----- MATERIAL SHOWN -----
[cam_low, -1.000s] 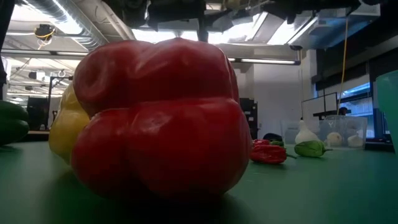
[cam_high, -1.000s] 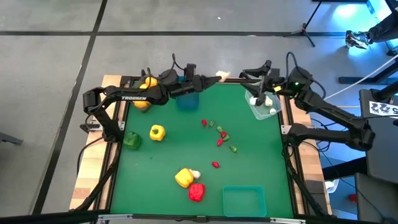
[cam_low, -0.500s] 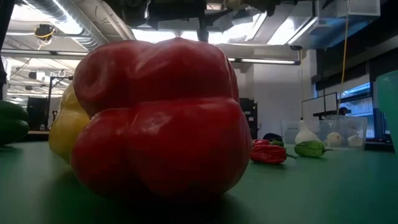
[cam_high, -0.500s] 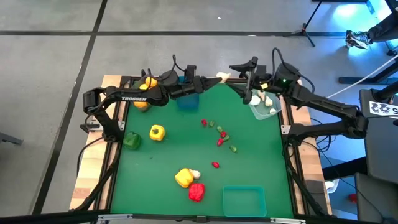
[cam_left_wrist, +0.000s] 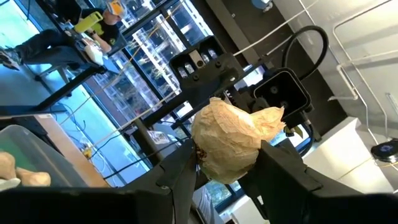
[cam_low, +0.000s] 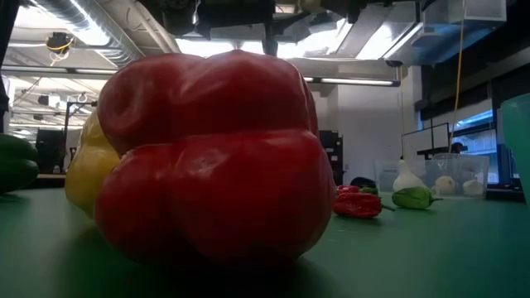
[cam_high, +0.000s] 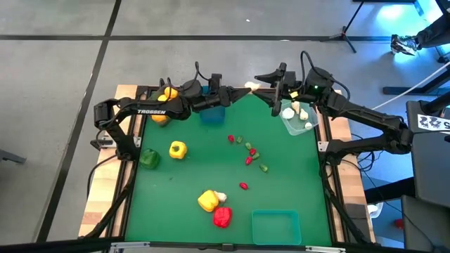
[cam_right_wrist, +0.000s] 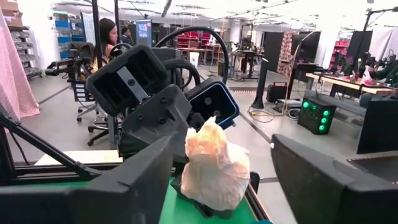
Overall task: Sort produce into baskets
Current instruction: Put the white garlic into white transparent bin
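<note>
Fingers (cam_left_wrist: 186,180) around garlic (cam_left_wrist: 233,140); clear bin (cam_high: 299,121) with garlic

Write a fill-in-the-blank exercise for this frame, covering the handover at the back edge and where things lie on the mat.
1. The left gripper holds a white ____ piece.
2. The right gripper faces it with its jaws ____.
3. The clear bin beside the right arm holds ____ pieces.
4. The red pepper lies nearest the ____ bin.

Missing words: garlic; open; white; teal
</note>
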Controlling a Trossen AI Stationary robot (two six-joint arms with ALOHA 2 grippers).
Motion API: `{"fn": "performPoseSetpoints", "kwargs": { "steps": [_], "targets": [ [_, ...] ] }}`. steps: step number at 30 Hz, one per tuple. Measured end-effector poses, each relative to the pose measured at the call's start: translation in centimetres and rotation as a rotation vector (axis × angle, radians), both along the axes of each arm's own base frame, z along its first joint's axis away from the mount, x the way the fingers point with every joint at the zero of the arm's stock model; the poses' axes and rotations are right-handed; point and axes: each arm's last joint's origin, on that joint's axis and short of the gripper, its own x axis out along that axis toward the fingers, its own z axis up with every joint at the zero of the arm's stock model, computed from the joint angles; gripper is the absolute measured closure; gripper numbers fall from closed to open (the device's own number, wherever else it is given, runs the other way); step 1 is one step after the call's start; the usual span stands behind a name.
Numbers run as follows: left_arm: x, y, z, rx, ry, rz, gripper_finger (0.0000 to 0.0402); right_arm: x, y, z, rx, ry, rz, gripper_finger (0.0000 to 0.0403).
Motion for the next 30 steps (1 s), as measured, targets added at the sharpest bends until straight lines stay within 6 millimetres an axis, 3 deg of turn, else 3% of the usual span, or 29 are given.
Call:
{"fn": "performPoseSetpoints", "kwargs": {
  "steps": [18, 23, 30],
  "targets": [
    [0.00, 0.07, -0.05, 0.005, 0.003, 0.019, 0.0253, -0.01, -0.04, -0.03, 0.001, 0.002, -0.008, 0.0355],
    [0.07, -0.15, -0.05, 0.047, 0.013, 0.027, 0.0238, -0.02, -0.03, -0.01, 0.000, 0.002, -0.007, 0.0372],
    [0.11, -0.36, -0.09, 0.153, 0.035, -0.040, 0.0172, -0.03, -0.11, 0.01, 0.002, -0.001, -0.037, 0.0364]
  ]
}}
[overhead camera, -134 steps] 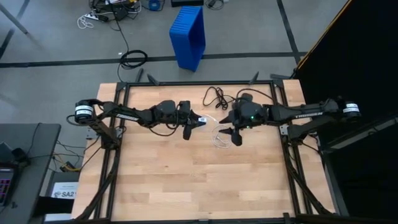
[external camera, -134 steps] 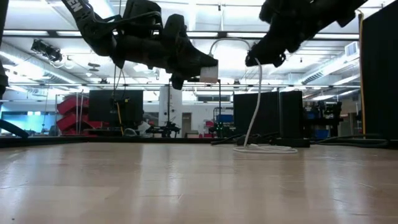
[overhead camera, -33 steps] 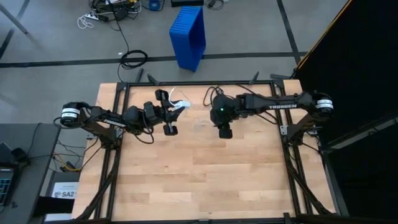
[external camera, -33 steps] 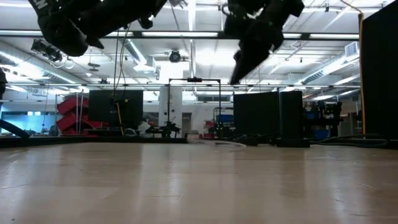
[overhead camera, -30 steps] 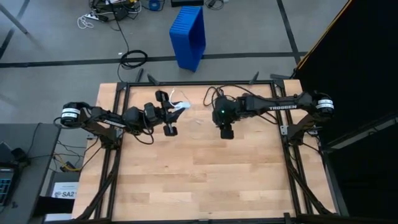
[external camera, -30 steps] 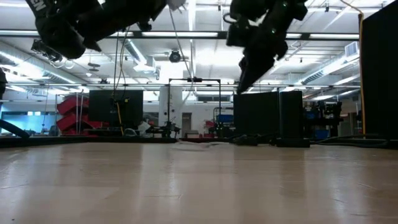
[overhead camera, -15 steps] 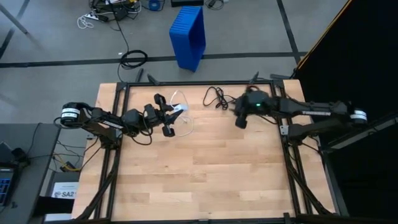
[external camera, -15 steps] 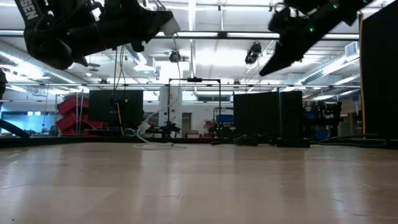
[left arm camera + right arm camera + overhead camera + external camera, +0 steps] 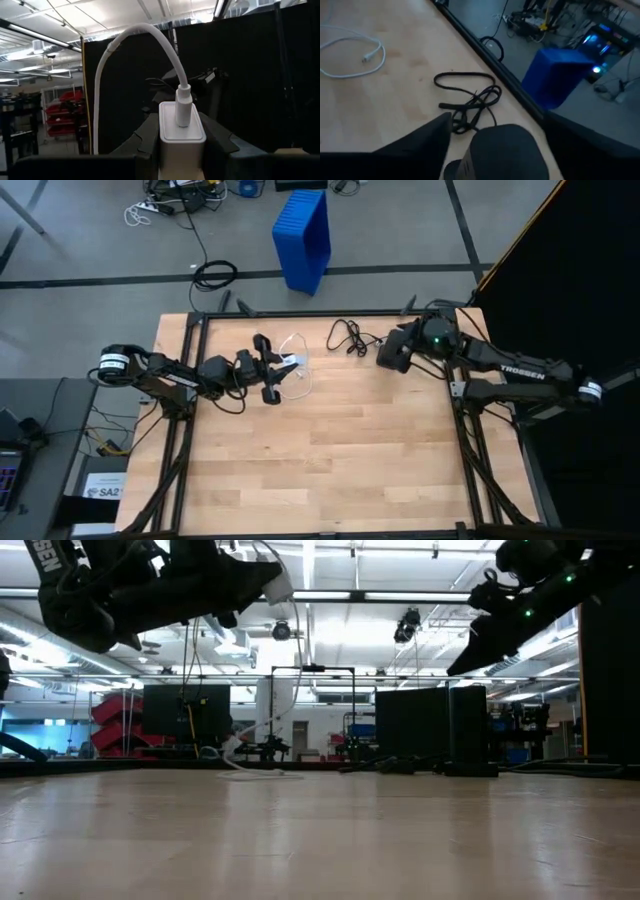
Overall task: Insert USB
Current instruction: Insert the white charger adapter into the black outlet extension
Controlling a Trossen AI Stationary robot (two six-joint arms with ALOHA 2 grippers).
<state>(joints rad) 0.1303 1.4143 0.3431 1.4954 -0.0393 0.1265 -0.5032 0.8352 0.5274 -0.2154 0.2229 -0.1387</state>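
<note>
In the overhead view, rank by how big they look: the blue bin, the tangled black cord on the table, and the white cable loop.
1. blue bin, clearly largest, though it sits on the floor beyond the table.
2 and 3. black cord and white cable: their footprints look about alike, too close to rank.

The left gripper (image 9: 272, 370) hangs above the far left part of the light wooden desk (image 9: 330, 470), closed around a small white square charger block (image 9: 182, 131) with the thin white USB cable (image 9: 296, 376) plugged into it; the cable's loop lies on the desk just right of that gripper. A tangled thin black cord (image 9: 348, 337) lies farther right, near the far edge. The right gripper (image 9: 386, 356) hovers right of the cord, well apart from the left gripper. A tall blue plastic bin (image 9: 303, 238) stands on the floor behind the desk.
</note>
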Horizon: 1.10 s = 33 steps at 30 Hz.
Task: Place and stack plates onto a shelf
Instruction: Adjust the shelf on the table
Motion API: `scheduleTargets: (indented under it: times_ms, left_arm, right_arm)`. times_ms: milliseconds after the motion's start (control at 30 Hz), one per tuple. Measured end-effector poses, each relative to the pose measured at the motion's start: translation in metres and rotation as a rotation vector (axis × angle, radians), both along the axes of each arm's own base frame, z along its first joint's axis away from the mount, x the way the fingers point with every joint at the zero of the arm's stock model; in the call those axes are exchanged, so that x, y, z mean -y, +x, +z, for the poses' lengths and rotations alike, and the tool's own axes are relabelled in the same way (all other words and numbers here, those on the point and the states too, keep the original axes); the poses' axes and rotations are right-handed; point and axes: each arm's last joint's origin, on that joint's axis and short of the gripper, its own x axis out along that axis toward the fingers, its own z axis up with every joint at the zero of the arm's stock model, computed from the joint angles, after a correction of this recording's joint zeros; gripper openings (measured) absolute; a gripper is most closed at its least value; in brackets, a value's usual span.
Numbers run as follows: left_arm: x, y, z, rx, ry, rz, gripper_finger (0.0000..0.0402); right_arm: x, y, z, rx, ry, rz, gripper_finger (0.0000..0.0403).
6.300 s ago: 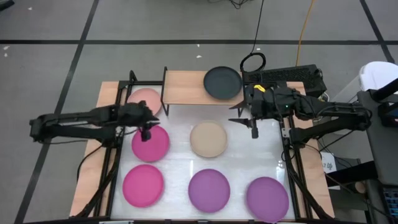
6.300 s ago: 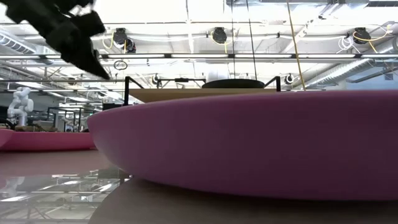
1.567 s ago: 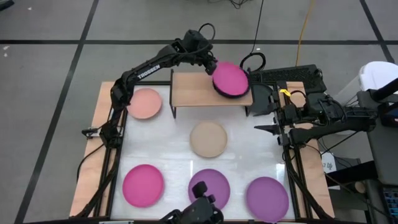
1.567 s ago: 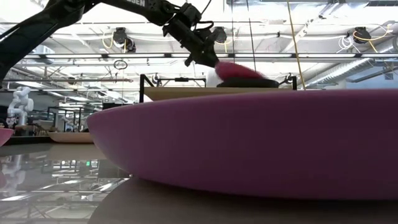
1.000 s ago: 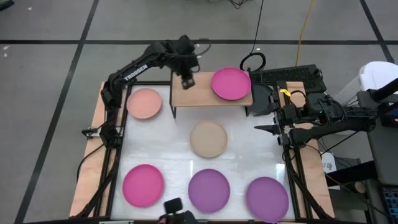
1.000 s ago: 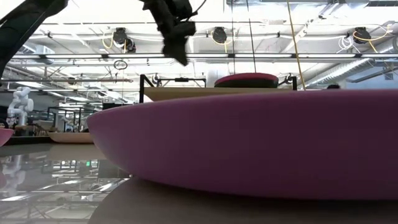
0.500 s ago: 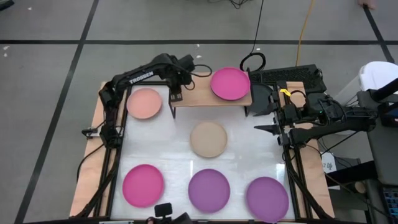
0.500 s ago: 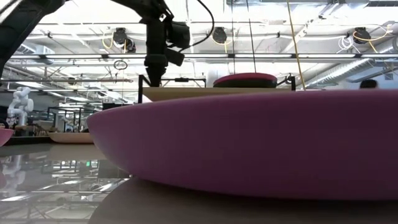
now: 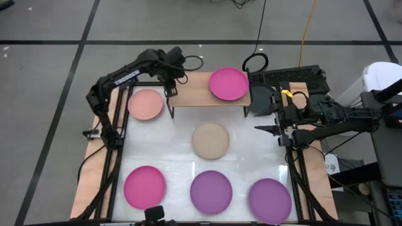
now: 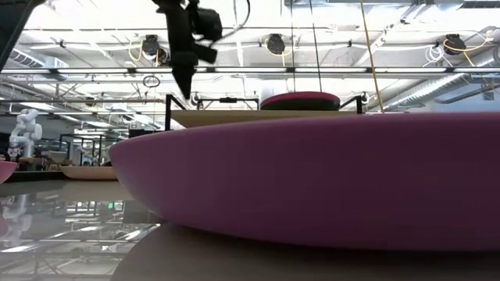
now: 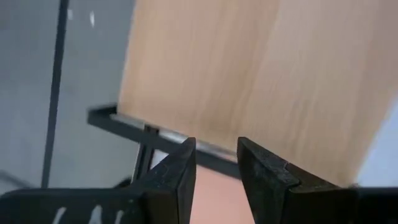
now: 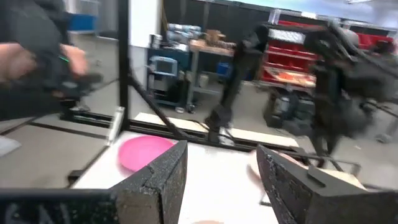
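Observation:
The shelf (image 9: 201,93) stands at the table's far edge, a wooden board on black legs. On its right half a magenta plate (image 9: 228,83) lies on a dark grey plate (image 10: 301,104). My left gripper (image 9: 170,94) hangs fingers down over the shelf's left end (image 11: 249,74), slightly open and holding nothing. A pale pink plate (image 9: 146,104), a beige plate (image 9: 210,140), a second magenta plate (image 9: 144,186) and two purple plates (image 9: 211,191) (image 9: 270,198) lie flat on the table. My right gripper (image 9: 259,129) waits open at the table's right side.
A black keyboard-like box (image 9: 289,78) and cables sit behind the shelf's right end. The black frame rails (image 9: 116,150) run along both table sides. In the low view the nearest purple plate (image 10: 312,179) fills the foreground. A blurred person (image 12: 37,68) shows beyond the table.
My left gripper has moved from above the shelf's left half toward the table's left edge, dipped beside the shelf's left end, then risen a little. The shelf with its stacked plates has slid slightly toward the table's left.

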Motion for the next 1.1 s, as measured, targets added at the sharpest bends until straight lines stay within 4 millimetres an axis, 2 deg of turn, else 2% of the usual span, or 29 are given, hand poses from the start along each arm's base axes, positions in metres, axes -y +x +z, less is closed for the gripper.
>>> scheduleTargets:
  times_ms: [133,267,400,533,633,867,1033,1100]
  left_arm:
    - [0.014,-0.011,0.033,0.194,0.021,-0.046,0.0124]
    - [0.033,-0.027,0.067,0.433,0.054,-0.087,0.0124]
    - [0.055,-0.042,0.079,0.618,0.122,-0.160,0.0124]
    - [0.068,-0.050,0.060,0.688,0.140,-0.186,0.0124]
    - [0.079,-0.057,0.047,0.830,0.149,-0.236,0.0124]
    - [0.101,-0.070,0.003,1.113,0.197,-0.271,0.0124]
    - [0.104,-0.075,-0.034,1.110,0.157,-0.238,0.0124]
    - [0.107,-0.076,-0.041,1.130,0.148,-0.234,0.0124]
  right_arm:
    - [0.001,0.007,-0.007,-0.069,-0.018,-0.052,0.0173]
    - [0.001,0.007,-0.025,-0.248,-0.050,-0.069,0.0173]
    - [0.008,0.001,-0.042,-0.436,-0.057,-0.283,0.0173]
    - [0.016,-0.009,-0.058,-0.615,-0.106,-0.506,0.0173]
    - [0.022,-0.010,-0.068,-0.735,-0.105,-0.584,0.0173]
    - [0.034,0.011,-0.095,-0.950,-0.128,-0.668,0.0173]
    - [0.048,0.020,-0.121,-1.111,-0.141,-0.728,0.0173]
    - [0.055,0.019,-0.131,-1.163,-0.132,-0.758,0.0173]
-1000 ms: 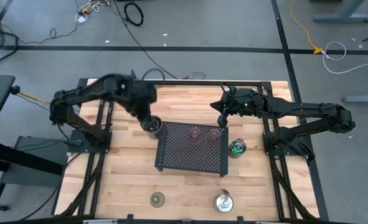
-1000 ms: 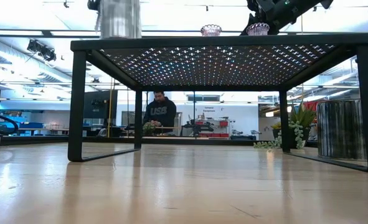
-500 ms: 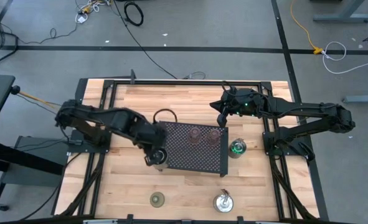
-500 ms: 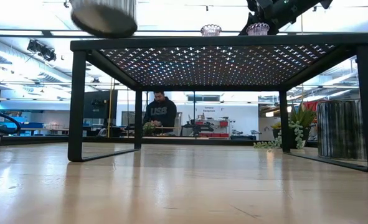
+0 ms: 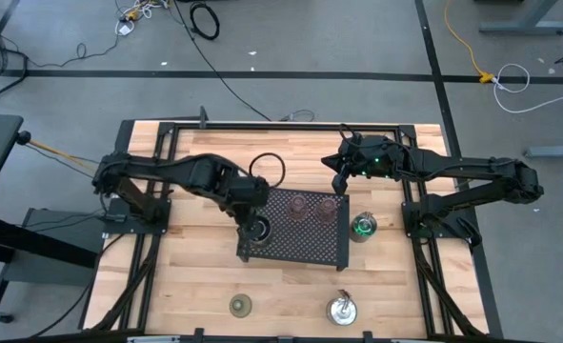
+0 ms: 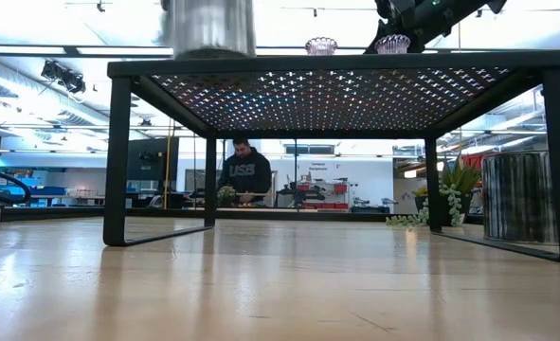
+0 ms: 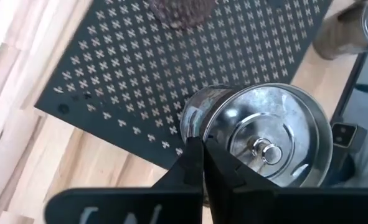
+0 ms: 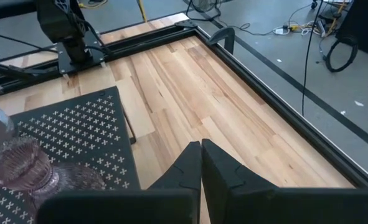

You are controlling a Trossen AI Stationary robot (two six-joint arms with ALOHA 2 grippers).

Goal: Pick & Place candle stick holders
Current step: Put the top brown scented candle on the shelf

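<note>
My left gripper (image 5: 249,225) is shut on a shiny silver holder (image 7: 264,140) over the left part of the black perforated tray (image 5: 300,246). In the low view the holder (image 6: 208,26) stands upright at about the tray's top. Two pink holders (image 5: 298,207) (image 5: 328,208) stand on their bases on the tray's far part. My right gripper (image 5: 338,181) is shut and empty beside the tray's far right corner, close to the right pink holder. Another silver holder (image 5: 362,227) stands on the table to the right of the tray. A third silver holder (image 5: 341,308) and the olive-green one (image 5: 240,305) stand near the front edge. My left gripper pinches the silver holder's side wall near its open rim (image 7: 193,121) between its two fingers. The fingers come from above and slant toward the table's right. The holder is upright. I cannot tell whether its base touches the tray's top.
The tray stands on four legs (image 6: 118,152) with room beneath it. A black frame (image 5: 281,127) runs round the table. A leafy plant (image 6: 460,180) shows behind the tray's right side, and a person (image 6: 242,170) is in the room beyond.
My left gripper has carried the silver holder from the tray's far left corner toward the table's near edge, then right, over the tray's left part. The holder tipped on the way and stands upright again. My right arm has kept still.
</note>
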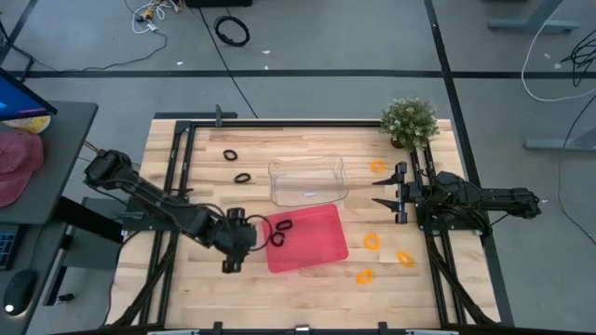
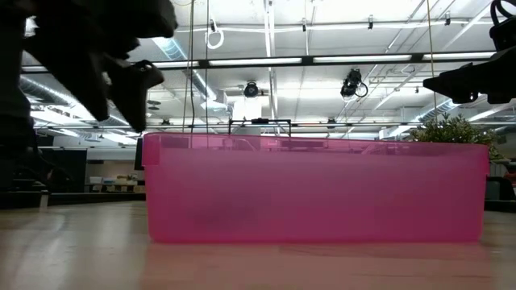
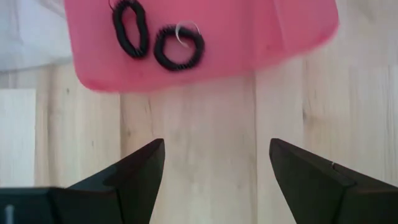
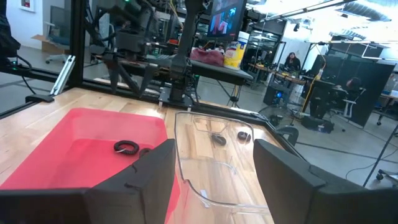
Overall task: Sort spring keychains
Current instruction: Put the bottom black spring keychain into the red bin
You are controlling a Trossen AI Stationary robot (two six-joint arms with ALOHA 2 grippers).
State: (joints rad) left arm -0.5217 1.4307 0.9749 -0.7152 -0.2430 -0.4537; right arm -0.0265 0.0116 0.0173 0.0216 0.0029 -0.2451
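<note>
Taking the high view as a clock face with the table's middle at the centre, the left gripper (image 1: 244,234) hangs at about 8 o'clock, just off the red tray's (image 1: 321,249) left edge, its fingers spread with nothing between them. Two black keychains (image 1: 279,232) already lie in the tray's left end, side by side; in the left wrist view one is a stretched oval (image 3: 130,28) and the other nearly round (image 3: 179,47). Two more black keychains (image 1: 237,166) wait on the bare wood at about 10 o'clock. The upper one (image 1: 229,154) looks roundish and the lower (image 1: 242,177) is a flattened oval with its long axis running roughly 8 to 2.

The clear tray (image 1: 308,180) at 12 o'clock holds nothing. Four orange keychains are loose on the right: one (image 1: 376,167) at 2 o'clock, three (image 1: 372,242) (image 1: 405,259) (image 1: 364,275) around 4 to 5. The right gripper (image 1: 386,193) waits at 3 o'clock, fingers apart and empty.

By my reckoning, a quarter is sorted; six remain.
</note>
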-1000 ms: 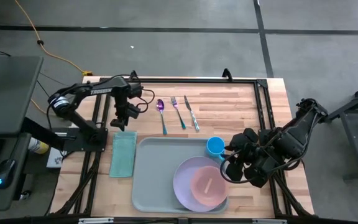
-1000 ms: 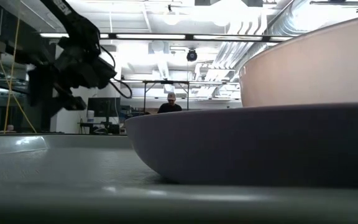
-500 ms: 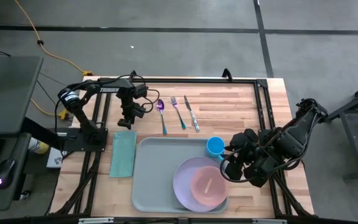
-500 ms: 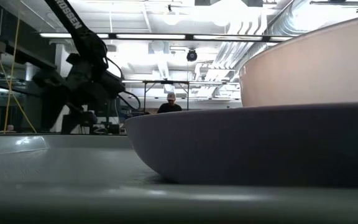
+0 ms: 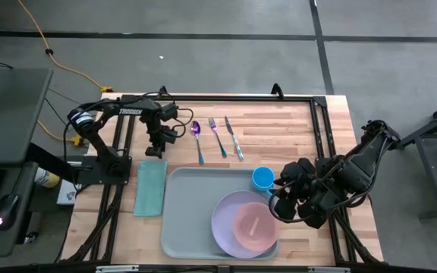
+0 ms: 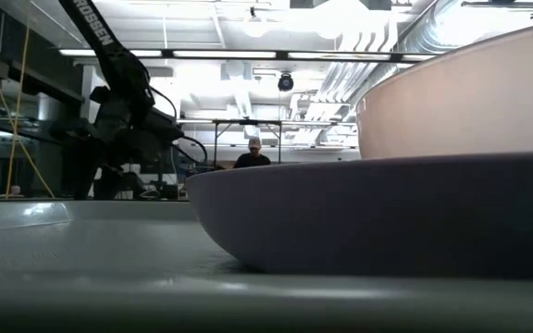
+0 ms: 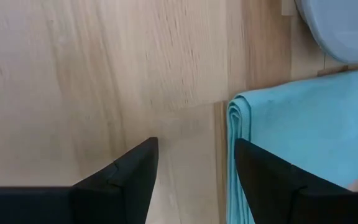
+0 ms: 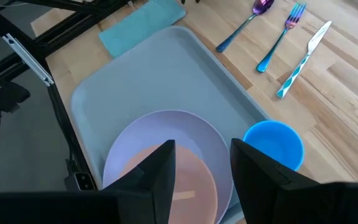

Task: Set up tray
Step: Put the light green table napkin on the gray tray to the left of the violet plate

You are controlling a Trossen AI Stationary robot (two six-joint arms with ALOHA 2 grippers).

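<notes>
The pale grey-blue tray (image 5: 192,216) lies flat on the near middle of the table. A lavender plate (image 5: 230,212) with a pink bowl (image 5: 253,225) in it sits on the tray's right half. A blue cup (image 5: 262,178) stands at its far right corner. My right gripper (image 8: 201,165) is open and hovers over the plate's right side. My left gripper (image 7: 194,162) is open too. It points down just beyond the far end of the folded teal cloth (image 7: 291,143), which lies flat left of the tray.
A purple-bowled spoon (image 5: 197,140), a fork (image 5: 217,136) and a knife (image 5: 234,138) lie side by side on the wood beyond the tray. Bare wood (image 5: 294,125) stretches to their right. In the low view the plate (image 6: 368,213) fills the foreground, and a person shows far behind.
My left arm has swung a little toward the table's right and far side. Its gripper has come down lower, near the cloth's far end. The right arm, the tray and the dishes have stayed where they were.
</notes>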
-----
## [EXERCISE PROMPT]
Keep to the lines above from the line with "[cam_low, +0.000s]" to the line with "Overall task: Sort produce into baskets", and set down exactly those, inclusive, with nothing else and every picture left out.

## [EXERCISE SOLUTION]
[cam_low, +0.000s] 
[cam_high, +0.000s] 
[cam_right_wrist, +0.000s] 
Overall task: Sort produce into baskets

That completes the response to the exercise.